◆ PROBLEM DETAILS
The answer must reproduce all of the data below exactly and contain no images.

THE DATA Block Start

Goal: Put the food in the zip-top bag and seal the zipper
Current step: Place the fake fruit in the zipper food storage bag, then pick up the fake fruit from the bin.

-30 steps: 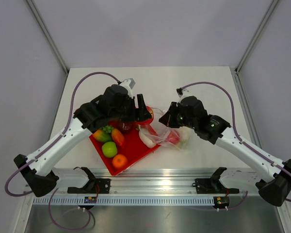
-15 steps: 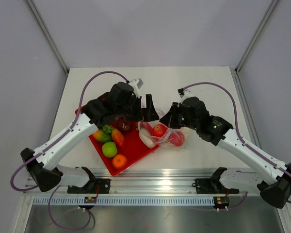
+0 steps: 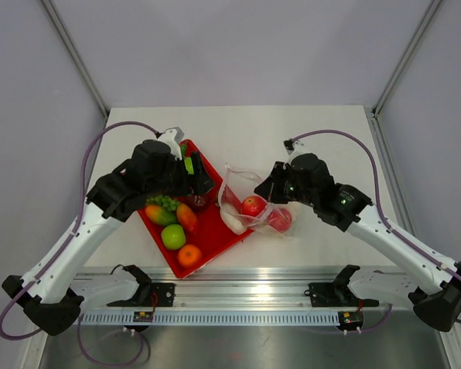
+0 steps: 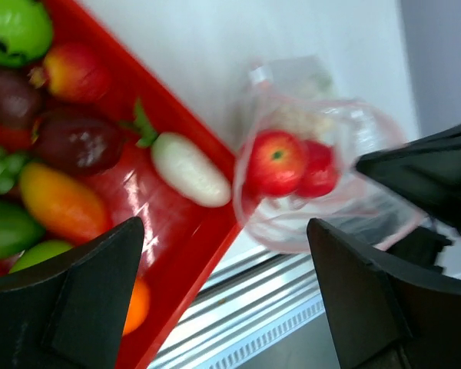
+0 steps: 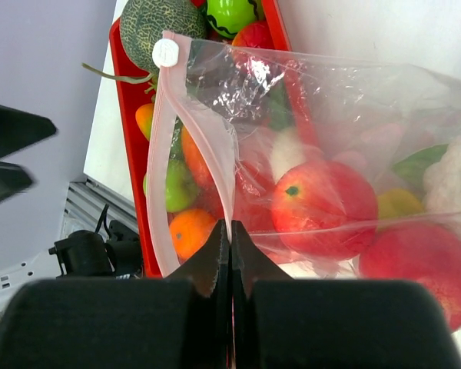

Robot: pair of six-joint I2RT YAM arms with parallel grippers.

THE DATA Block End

◆ WRITTEN REPLY
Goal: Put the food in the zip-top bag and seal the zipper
Current step: Place the fake fruit in the zipper food storage bag, then pick up the fake fruit from the bin.

-30 steps: 
-15 steps: 
+0 steps: 
+0 steps: 
+0 steps: 

Robot: pair of six-joint I2RT YAM arms with parallel grippers.

Apart from this answer, nothing more is required.